Drake: Improve Robustness of Drake→DrakeVisualizer LoadRobot Message In Terms of Starting Order of Processes

Created on 12 Sep 2016 · 13Comments · Source: RobotLocomotion/drake

Problem Definition

Currently, the LoadRobot message is sent once and if it is lost due to incorrect process starting order (i.e., Drake starting and sending the message before DrakeVisualizer starts), DrakeVisualizer has no way to recover. Periodically re-sending LoadRobot messages is not currently an option since it results in an expensive operation within DrakeVisualizer involving deleting all of DrakeVisualizer's prior state and rebuilding it from scratch.

Longer term, we'll want to generalize the communication protocol to allow models to be dynamically added and removed from DrakeVisualizer at run-time throughout the duration of a simulation.

For context, see: https://reviewable.io/reviews/robotlocomotion/drake/3408#-KRU4i-92Vn8ZuBlBGwr

Allowed Assumptions

The solution to this issue may assume reliable LCM communication, ostensibly by requiring that LCM only communicate over the local loopback network interface.

medium feature request

Source

liangfok

All 13 comments

More generally, drake-visualizer could likely benefit from an interface with a detail level somewhere between LoadRobot/DrawRobot and LCMGL. I may have a look at all this during the course of work on cars + road networks effort over the next week or two.

rpoyner-tri on 12 Sep 2016

👍1

There is a work-around that one can do in launcher scripts to make sure that drake-visualizer is ready when the simulation process starts. I'll comb my notes and try post more info about that here.

rpoyner-tri on 12 Sep 2016

Ah, yes, the work-around. When drake-visualizer is ready, it publishes a message on LCM channel DRAKE_VIEWER_STATUS, of type drake.lcmt_viewer_command, with command_type STATUS (== 0) and the command_data "loaded". A tolerably correct launcher should wait for this event before launching a program that sends DRAKE_VIEW_LOAD_ROBOT.

Instead, lazy folk like me have written code like https://github.com/RobotLocomotion/drake/blob/master/drake/examples/Cars/run_demo_multi_car.sh#L30

rpoyner-tri on 12 Sep 2016

👍1

Since LCM is based on UDP, there's no guarantee that the DRAKE_VIEW_LOAD_ROBOT message will get through even after waiting for a DRAKE_VIEWER_STATUS message. This unreliability suggests that the DRAKE_VIEW_LOAD_ROBOT should be re-sent if Drake can determine that the previous one didn't work, perhaps by analyzing the values within the DRAKE_VIEWER_STATUS it continues to periodically receive.

liangfok on 12 Sep 2016

In theory the VIEWER_STATUS might be lost. In practice, UDP on localhost will be perfect (enough) to not worry about packet loss. The only hazard to worry about is application launch order and process (re)start, which is solved by choosing different message primitives, not adding more ceremony around the current ones.

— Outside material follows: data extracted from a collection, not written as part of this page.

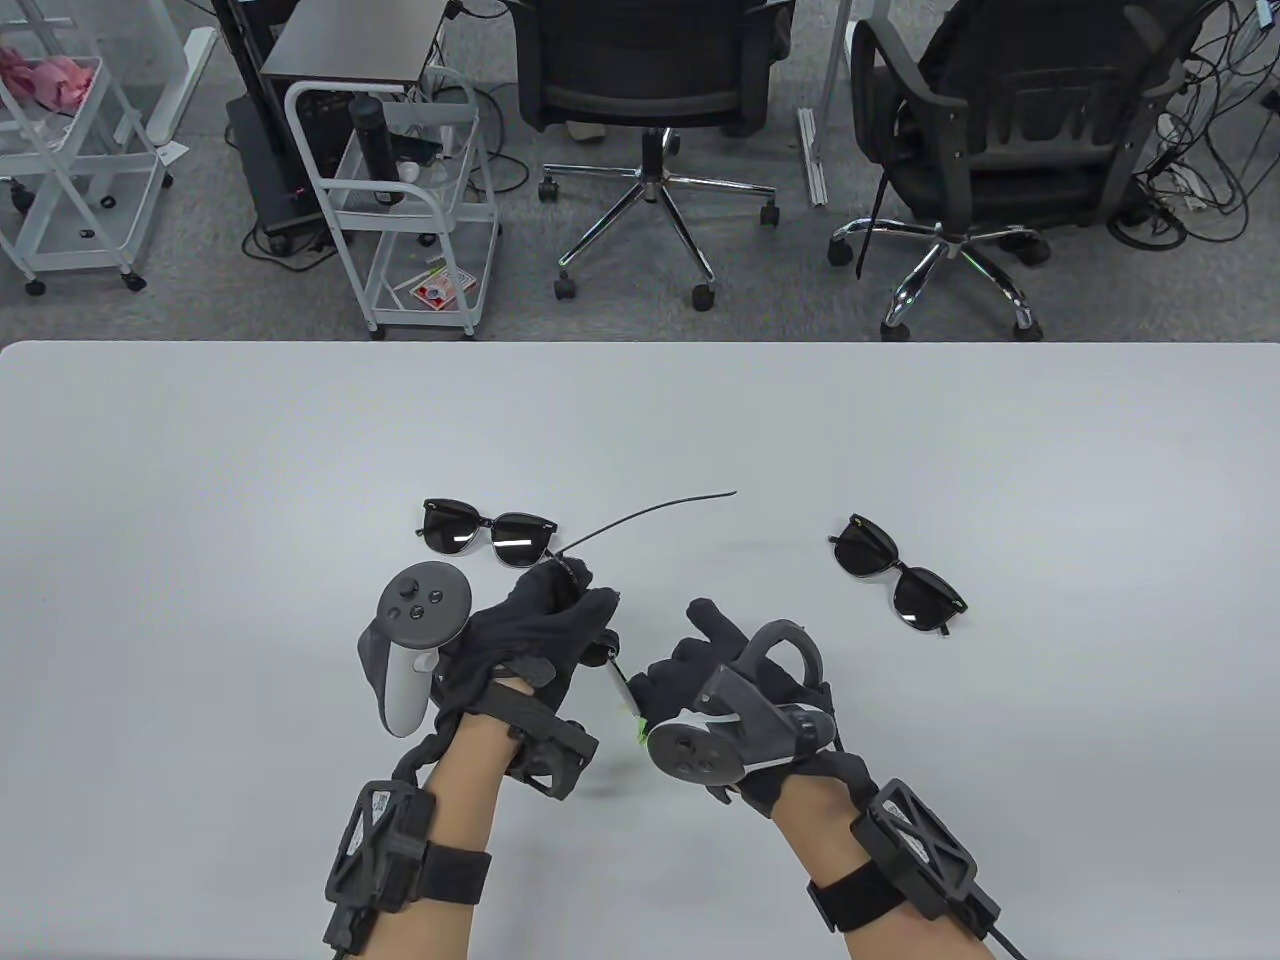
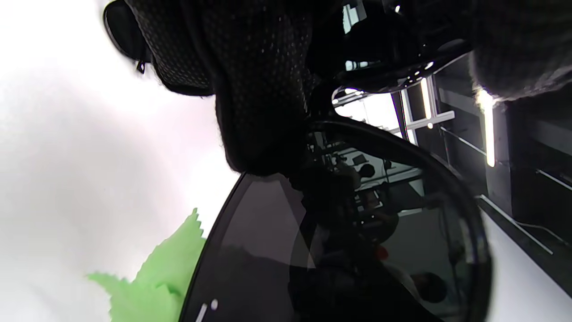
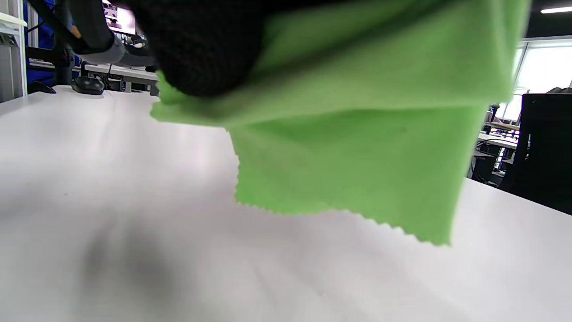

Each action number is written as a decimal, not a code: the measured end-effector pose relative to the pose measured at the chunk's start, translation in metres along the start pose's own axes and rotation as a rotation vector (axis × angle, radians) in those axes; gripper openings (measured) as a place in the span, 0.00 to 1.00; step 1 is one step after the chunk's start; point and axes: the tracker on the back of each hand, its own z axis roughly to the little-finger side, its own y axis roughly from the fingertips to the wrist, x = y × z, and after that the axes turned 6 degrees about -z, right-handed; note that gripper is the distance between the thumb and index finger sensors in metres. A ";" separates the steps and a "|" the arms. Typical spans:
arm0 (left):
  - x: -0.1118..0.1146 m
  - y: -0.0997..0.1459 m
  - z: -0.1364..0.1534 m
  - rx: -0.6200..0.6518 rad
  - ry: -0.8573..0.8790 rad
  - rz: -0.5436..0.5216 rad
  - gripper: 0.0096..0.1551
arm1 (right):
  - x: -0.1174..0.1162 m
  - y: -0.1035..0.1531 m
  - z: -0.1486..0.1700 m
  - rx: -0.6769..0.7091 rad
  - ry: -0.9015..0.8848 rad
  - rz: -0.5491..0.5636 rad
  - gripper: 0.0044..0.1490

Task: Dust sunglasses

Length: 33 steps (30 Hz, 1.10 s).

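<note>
My left hand [image 1: 585, 600] grips a pair of black sunglasses [image 1: 650, 512] held edge-on above the table, one temple arm pointing up and to the right. In the left wrist view its dark lens [image 2: 335, 250] fills the lower frame under a gloved finger [image 2: 259, 89]. My right hand [image 1: 680, 650] holds a green cloth [image 1: 637, 730] close against the lower end of that pair. The cloth [image 3: 357, 134] hangs from the right hand's fingers [image 3: 205, 49] above the table. The contact between cloth and lens is hidden.
Two more black sunglasses lie on the white table [image 1: 200, 500]: one pair [image 1: 487, 530] just beyond my left hand, another pair [image 1: 900, 575] to the right. Office chairs [image 1: 650, 90] and a white cart [image 1: 420, 200] stand past the far edge.
</note>
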 end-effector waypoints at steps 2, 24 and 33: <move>0.005 -0.002 0.005 -0.017 0.070 0.084 0.60 | 0.002 0.000 0.002 -0.005 0.008 0.004 0.27; 0.007 -0.008 0.006 -0.036 -0.130 0.140 0.61 | -0.011 0.010 0.040 -0.297 0.114 -0.039 0.28; 0.013 -0.011 0.015 -0.077 -0.072 0.187 0.59 | -0.008 0.011 0.033 -0.249 0.257 -0.063 0.28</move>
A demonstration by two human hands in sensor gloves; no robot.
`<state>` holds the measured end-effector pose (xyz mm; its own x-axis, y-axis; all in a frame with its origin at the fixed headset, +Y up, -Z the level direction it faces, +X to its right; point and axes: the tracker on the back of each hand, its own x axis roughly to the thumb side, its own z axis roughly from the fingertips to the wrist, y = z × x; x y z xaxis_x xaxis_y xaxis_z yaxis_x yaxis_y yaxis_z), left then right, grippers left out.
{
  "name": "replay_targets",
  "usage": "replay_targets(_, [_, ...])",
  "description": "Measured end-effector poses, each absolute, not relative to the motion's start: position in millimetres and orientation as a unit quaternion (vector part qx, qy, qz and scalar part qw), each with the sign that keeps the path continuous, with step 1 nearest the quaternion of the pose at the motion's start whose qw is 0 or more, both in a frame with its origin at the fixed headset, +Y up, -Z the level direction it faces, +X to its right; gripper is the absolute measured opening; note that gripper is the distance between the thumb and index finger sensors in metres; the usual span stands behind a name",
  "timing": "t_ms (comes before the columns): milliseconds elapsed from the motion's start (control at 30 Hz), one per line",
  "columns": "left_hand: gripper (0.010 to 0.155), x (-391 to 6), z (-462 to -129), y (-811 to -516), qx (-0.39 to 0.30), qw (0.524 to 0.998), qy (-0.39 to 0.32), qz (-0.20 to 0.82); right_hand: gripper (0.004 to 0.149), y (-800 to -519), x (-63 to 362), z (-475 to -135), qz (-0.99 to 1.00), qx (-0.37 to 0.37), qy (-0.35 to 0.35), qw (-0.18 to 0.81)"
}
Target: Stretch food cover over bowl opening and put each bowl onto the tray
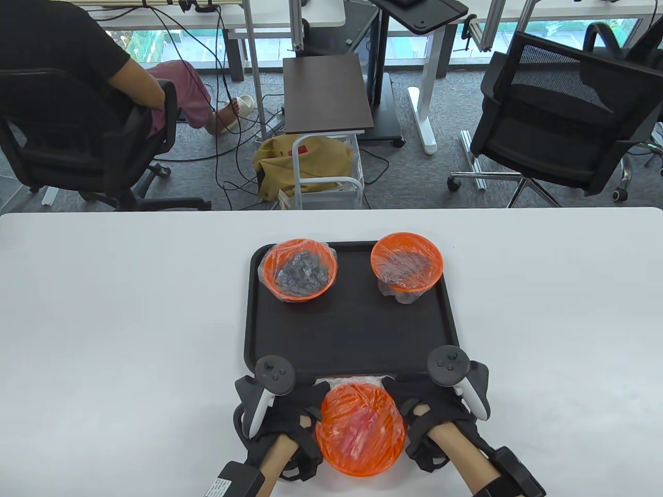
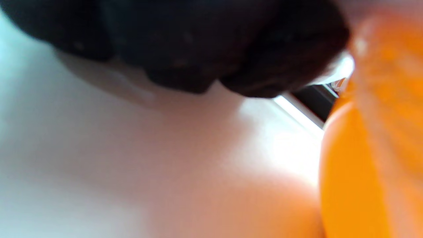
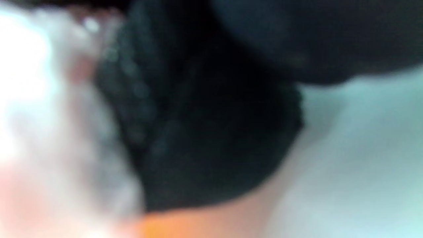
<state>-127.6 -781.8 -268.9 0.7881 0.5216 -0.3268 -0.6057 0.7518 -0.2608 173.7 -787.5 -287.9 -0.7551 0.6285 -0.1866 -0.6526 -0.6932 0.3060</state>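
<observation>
An orange bowl (image 1: pixel 361 428) with red contents sits on the white table just in front of the black tray (image 1: pixel 352 331), a clear plastic food cover (image 1: pixel 331 383) stretched over its top. My left hand (image 1: pixel 290 409) grips the bowl's left side and my right hand (image 1: pixel 414 404) grips its right side, fingers curled round the far rim and the cover's edge. Two more orange bowls stand at the tray's back, both under clear covers: one at the back left (image 1: pixel 299 269) with dark contents, one at the back right (image 1: pixel 407 261). The wrist views are blurred: dark glove and the orange bowl (image 2: pixel 370 148).
The white table (image 1: pixel 103 336) stretches wide on both sides of the tray. Beyond its far edge are office chairs (image 1: pixel 559 119), a small cart (image 1: pixel 326 171) and a seated person (image 1: pixel 77 77).
</observation>
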Motion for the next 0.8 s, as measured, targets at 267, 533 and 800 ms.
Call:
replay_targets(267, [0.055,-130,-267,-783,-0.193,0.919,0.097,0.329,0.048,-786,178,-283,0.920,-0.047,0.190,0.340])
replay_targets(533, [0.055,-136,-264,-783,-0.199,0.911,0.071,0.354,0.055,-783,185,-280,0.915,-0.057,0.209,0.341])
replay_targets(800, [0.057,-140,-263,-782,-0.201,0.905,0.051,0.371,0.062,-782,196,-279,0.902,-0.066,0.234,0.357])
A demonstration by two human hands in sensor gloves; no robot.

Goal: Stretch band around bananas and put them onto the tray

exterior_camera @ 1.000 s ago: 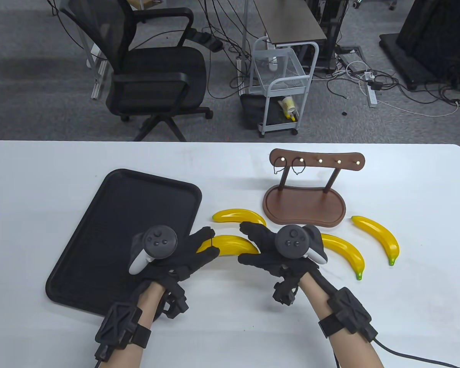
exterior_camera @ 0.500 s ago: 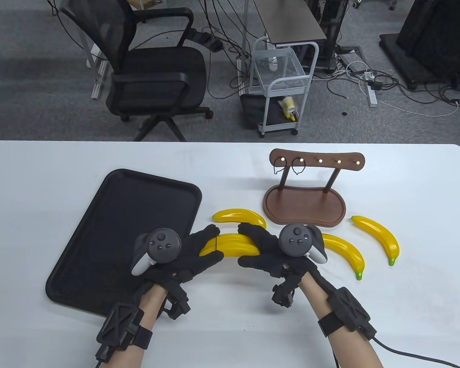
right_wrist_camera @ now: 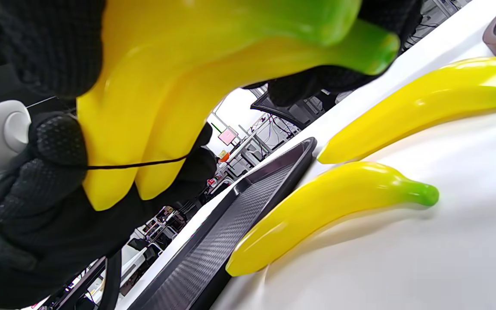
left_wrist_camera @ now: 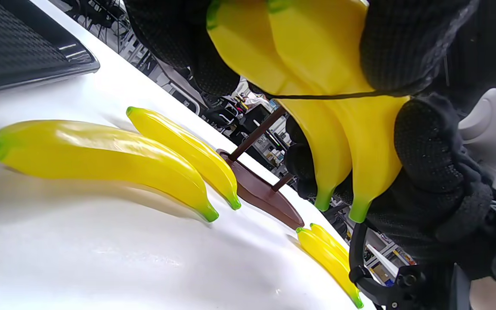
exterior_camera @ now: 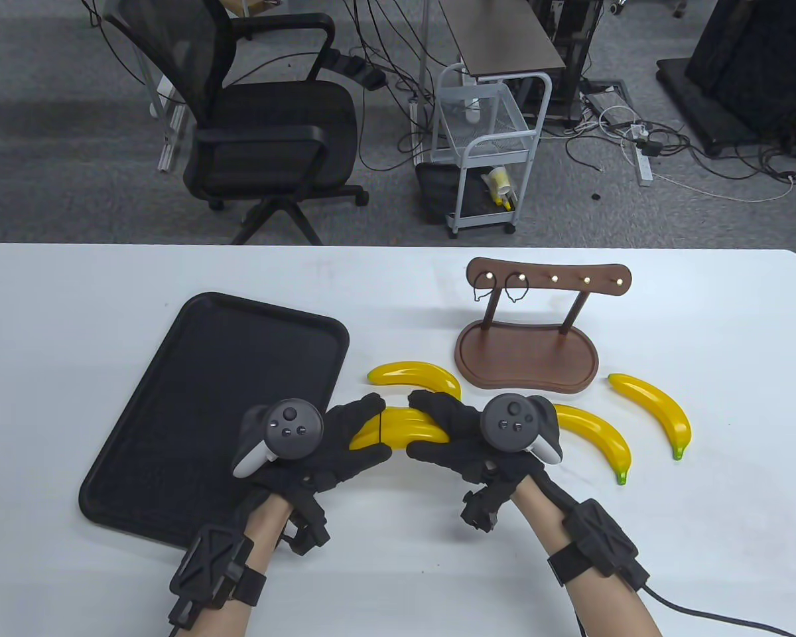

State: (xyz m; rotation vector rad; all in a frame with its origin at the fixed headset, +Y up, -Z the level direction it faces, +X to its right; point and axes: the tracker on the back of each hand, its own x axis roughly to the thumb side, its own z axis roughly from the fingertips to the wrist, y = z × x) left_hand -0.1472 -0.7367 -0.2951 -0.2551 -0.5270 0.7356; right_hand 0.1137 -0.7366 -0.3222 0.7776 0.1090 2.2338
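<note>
Two yellow bananas [exterior_camera: 404, 428] are held side by side above the table between both hands. My right hand [exterior_camera: 431, 428] grips their right ends. My left hand [exterior_camera: 368, 431] holds a thin black band [exterior_camera: 379, 430] stretched across their left ends. The left wrist view shows the band [left_wrist_camera: 338, 95] crossing both bananas [left_wrist_camera: 330, 129] as one taut line. The right wrist view shows the band [right_wrist_camera: 144, 163] close to the yellow tips [right_wrist_camera: 114, 172]. The black tray [exterior_camera: 192, 371] lies left of the hands with nothing on it.
Loose bananas lie on the table: one behind the hands [exterior_camera: 411, 375] and two to the right [exterior_camera: 594, 434] [exterior_camera: 657, 411]. A brown wooden stand [exterior_camera: 527, 358] stands behind them, with two more bands [exterior_camera: 484, 288] hanging from its hooks. An office chair stands beyond the far edge.
My left hand has moved right, carrying the stretched band further onto the bananas' left ends. My right hand shifted slightly left with the bananas.
</note>
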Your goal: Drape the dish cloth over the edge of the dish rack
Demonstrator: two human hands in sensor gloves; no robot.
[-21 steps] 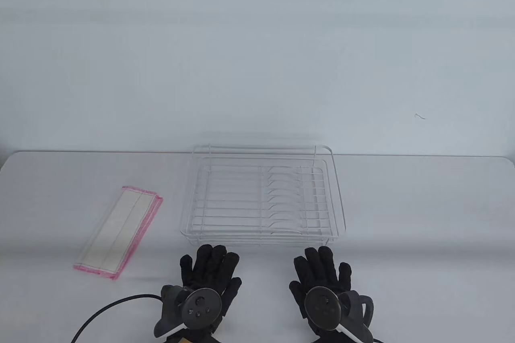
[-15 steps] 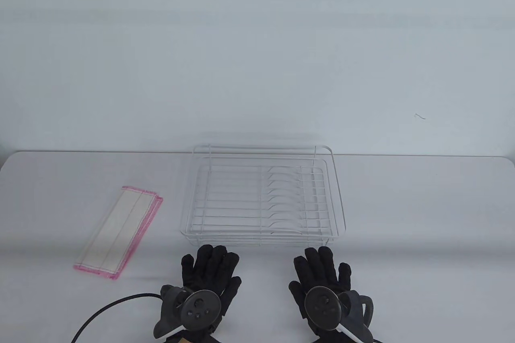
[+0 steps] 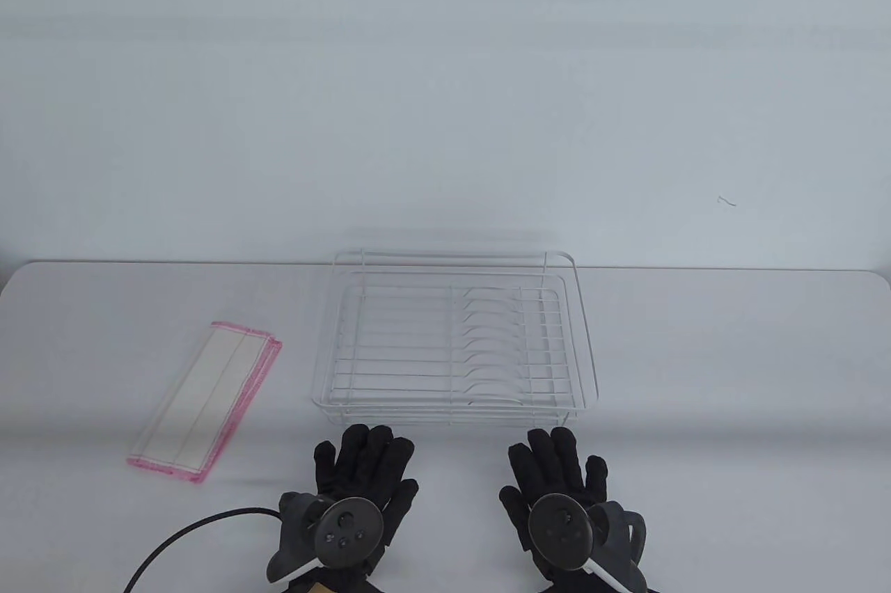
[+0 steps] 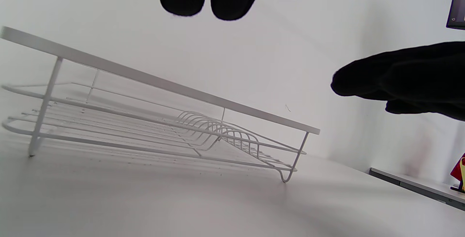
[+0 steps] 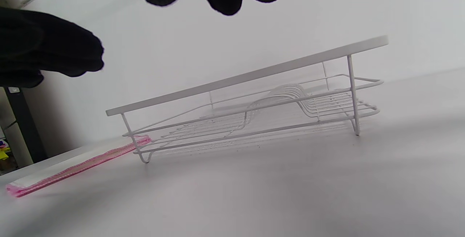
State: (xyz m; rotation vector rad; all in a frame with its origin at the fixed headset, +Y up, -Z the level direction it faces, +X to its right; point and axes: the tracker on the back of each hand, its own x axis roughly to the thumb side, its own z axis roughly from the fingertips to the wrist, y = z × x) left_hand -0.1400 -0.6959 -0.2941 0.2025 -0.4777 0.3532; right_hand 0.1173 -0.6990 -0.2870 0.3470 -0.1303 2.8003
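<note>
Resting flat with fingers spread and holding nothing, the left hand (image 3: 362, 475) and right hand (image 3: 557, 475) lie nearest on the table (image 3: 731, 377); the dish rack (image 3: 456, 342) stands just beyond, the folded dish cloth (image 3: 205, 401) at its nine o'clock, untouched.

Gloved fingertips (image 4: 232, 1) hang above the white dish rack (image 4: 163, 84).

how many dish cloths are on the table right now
1. The dish cloth, white with pink edging, lies folded flat on the table, left of the dish rack and apart from it. Neither hand touches it. The views show no second cloth.
</note>
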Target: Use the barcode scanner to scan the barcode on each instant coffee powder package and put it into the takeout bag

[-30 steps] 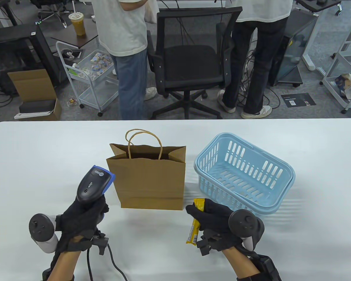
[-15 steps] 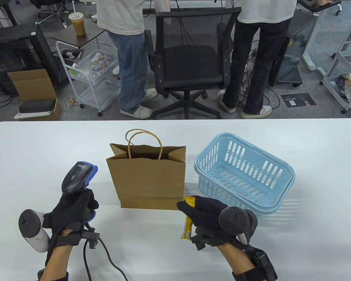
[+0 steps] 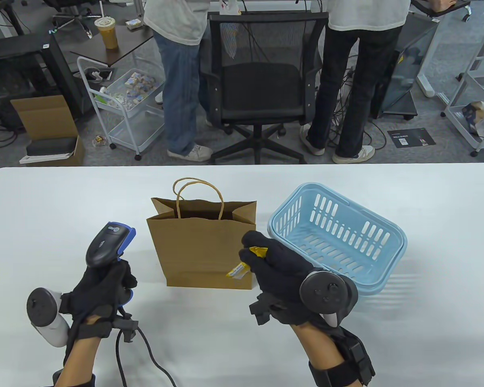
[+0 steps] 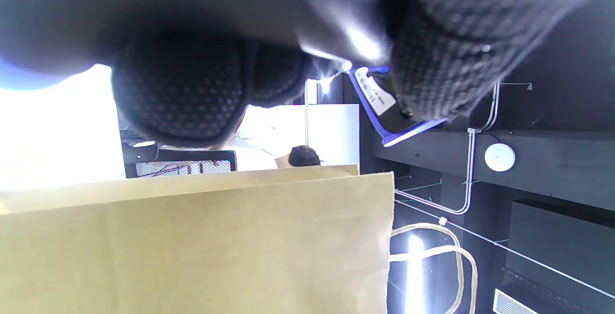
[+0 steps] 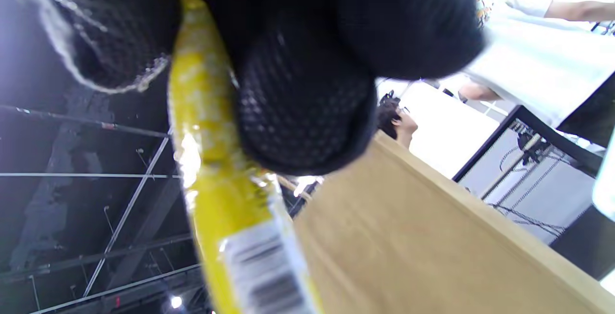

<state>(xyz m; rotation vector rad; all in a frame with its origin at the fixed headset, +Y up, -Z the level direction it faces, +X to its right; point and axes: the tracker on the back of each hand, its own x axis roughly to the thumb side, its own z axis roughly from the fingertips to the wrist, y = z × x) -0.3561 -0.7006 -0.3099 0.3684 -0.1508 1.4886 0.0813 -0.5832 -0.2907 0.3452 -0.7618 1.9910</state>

jwnimmer-tri on 12 Sep 2016

👍1

Are we assuming / requiring that Drake and DrakeVisualier always runs on the same host? If we require that they run on the same host, should we make them run in the same process to avoid these types of message-loss / IPC complications?

liangfok on 12 Sep 2016

Unless you pass custom parameters to LCM, your UDP messages will have ttl=0 and never leave the local host.

rpoyner-tri on 12 Sep 2016

Obviously, it would be nice to improve the communication protocol to not require that IPC messaging remain local and/or be reliable.

liangfok on 12 Sep 2016

So we have several issues:

the current drake visualizer protocol is brittle (which i interpret as the core of #3421)
LCM is not a reliable transport (but good-enough on local host)
LCM's default configuration does not support remote operation

As for 1, we can probably make progress, but it will involve PR's against director.

I do not lose sleep over 2.

If 3 is a problem we need to solve, there are loads of ways to do it, but they require actual thought, because distributed anything is hard. I would argue that it is out of scope for this issue.

rpoyner-tri on 12 Sep 2016

OK. I renamed this PR to focus on brittleness with respect to process starting order, and I created #3422 to handle brittleness due to message loss.

liangfok on 13 Sep 2016

I consider any work on this issue blocked, pending resolution of #3344.

rpoyner-tri on 21 Sep 2016

👍1

Based on @rpoyner-tri's summary above, I'm mildly skeptical there's actual work to do here, but I've reassigned it to @SeanCurtis-TRI to assess and prioritize - the rendering APIs domain space has been lumped into his portfolio along with GeometryWorld, even though this particular issue has little to do with geometry.